Support for reform came from an unexpected source a faction of the Tory Party in 1829. The Tory government under Arthur Wellesley, 1st Duke of Wellington, responding to the danger of civil strife in largely Roman Catholic Ireland, drew up the Catholic Relief Act 1829. This legislation repealed various laws that imposed political disabilities on Roman Catholics, in particular laws that prevented them from becoming members of Parliament. In response, disenchanted Tories who perceived a danger to the established religion came to favour parliamentary reform, in particular the enfranchisement of Manchester, Leeds, and other heavily Protestant cities in northern England.

Effects

Although it did disfranchise several rotten boroughs, the Reform Act did not address all the anomalies in the electoral system. A few small boroughs, such as Totnes in Devon and Great Yarmouth in Norfolk, were spared. While nomination boroughs were largely swept away, bribery of the voters remained a problem. As Sir Erskine May observed, "it was too soon evident, that as more votes had been created, more votes were to be sold." Also, the vast majority of the population remained voteless; immediately after the passage of the Great Reform Act, only about 650,000 Englishmen possessed the franchise. The magnitude of the unreformed electorate is difficult to accurately determine, because of a lack of voter registration and because many boroughs were rarely contested. One estimate gives suggests that 400,000 were entitled to vote in 1831, meaning that the Reform Act enlarged the electorate by more than 60%.
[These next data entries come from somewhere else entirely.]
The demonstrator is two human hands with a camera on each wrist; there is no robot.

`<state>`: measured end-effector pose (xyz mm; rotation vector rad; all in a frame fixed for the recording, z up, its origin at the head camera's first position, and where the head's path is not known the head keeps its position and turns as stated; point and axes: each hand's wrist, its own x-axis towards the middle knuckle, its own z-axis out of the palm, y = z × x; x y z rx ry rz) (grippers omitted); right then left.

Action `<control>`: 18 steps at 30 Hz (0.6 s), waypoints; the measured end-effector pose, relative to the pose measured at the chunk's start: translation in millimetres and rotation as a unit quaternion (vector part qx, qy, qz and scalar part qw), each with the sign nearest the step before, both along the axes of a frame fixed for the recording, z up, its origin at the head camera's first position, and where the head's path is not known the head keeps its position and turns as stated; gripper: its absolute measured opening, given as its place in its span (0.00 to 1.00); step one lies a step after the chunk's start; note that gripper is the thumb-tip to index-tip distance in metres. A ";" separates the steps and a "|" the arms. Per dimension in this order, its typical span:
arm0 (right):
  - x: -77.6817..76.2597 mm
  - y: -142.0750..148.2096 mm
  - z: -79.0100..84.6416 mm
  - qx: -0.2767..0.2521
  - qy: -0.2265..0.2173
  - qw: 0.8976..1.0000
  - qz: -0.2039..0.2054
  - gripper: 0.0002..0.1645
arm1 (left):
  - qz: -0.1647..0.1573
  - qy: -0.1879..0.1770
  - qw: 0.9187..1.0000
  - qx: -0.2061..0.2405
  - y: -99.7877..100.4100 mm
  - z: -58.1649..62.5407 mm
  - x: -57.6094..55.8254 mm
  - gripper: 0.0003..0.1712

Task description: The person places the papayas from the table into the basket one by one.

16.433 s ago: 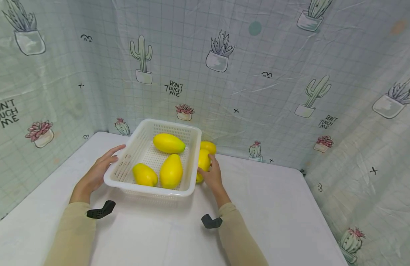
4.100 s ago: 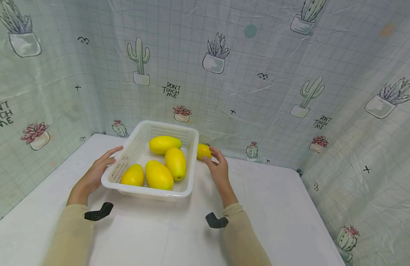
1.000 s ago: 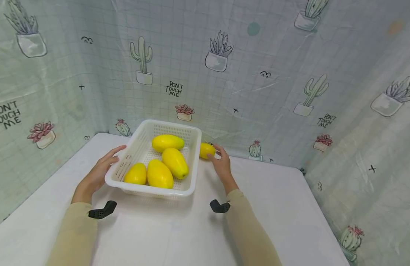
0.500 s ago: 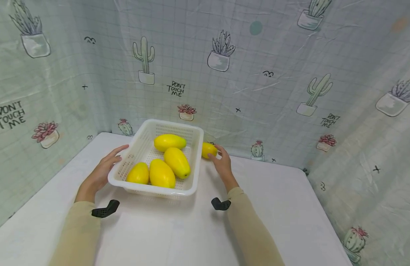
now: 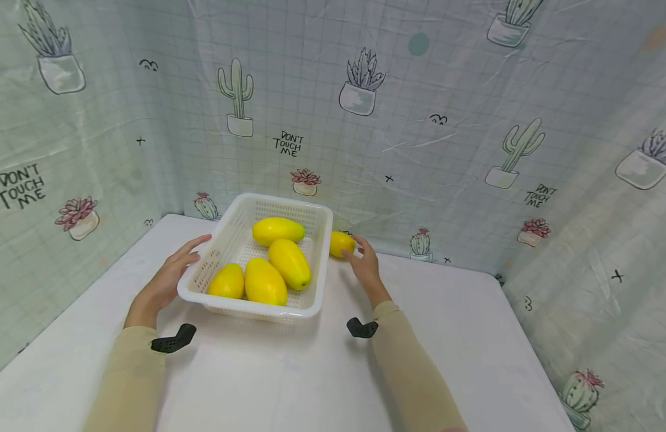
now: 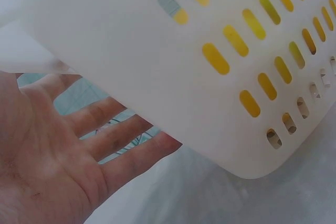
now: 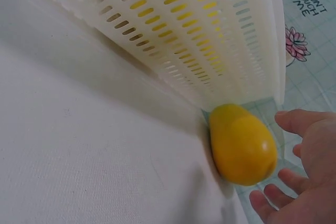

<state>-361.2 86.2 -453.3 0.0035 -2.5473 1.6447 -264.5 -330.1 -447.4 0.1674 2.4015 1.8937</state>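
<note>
In the head view a white perforated plastic basket [image 5: 206,271] stands on the table with several yellow mangoes inside, among them a front one [image 5: 265,282] and a rear one [image 5: 278,231]. My left hand [image 5: 168,279] is at the basket's left side, its fingers extended against the wall; the left wrist view shows the palm and spread fingers [image 6: 126,156] meeting the basket's edge. Outside the basket's right wall lies another mango [image 7: 242,148]. Beside it is my right hand [image 5: 365,267], fingers parted and loosely bent; the right wrist view shows a gap between hand and mango.
A white cloth covers the table [image 5: 268,378]. Cactus-printed curtains [image 5: 311,78] hang behind and at both sides, close to the far table edge. Black wrist devices [image 5: 173,339] sit at both sleeves.
Since the earliest frame, the basket has gone from three mangoes to several, and fewer lie at its right. My right hand has moved back and right. Over the last second, little has changed.
</note>
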 end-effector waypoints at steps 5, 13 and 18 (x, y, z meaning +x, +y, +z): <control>-2.7 -2.1 -1.6 0.006 -0.016 1.000 0.004 0.36 | 0.001 0.000 1.000 0.011 -1.1 -2.2 0.2 0.31; -5.9 -4.8 -2.4 0.004 -0.021 1.000 0.004 0.36 | 0.002 -0.001 1.000 0.004 -0.8 -0.8 0.5 0.31; -5.3 -5.4 -3.0 0.004 -0.013 1.000 -0.003 0.35 | -0.004 -0.003 1.000 0.005 -1.2 1.8 1.0 0.30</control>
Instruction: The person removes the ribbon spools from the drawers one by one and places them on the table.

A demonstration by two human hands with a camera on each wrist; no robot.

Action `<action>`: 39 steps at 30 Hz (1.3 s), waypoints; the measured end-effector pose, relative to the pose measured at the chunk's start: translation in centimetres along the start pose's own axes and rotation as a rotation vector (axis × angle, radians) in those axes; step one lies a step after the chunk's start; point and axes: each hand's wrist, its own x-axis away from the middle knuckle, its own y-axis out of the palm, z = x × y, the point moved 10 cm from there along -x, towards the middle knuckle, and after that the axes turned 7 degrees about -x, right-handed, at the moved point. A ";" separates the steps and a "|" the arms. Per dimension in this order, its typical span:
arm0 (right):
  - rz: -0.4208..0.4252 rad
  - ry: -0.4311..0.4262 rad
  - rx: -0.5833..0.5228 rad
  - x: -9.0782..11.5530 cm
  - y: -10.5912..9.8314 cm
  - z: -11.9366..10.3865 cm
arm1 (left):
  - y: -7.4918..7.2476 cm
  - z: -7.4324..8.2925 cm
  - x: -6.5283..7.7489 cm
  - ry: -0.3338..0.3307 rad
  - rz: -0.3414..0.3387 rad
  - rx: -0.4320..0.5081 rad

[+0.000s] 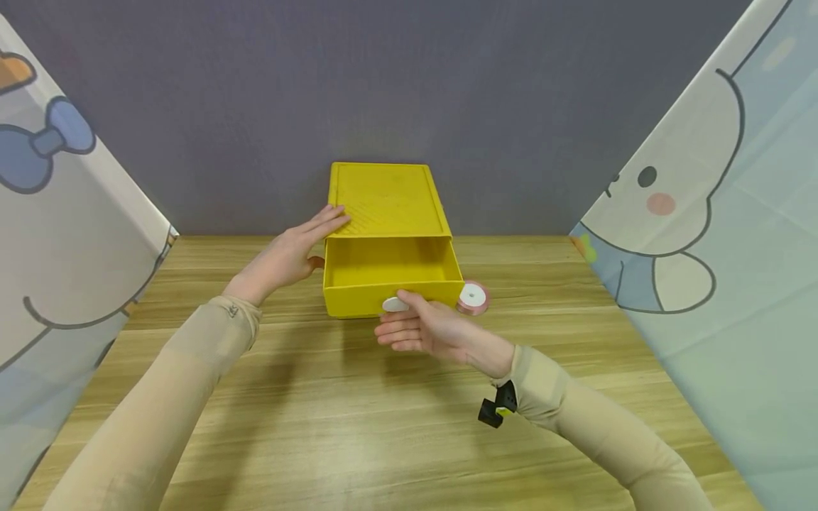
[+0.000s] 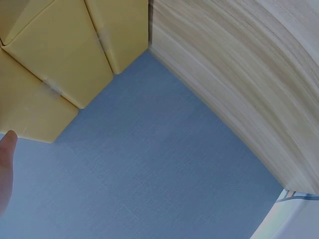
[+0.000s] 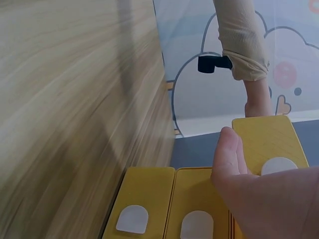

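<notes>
A yellow drawer box [image 1: 383, 199] stands on the table against the grey back panel. Its top drawer [image 1: 393, 273] is pulled out and its inside looks bare. My left hand [image 1: 290, 248] lies along the box's upper left edge, fingers straight over the top, thumb down by the side; a fingertip [image 2: 7, 142] shows near the box in the left wrist view. In front, my right hand [image 1: 434, 330] pinches the white tab [image 1: 393, 304] on the drawer front, thumb above and straight fingers below. Lower drawers [image 3: 149, 186] with similar tabs are pushed in.
A spool of pink ribbon [image 1: 473, 297] lies on the wood-grain table [image 1: 358, 440], just right of the drawer. Cartoon-printed panels [image 1: 696, 213] stand at both sides. A small black device [image 1: 498, 406] is strapped to the right wrist.
</notes>
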 end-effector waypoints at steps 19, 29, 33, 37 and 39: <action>0.006 -0.022 -0.001 -1.6 -0.3 -1.4 | -0.3 0.2 0.4 0.025 0.020 -0.006; 0.025 -0.038 -0.015 -2.8 -0.7 -2.2 | -0.2 0.0 0.6 0.018 0.013 0.004; 0.029 -0.047 -0.017 -3.3 -0.9 -2.5 | -0.2 0.0 0.6 0.011 0.011 0.004; 0.031 -0.046 -0.025 -3.6 -0.9 -2.8 | -0.2 0.0 0.6 0.011 0.010 0.006; 0.031 -0.046 -0.024 -3.7 -0.9 -2.9 | -0.2 0.0 0.6 0.014 0.011 0.006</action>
Most of the pocket boroughs abolished by the Reform Act belonged to the Tory Party. These losses were somewhat offset by extending the right to vote to tenants-at-will paying an annual rent of £50. This clause, proposed by the Tory Marquess of Chandos, was adopted in the House of Commons despite opposition from the Government. The tenants-at-will enfranchised by the Chandos clause typically voted in accordance with the wishes of their landlords, who in turn normally supported the Tory party. This concession, together with the Whig Party's internal divisions and the difficulties faced by the nation's economy, allowed the Tories under Sir Robert Peel to make gains in the elections of 1835 and 1837, and to retake the House of Commons in 1841.

The Reform Act undoubtedly strengthened the House of Commons by reducing the number of nomination boroughs controlled by peers, but the Lords nonetheless remained powerful. Some aristocrats complained that, in the future, the government could compel them to pass a bill simply by threatening to swamp the upper House by creating new peerages. The Duke of Wellington lamented: "If such projects can be carried into execution by a minister of the Crown with impunity, there is no doubt that the constitution of this House, and of this country, is at an end. There is absolutely an end put to the power and objects of deliberation in this House, and an end to all just and proper means of decision." But the subsequent history of Parliament indicates that the influence of the Lords was largely undiminished. They compelled the Commons to accept significant amendments to the Municipal Reform Bill in 1835, forced compromises on Jewish emancipation, and resisted several other bills despite public opinion to the contrary.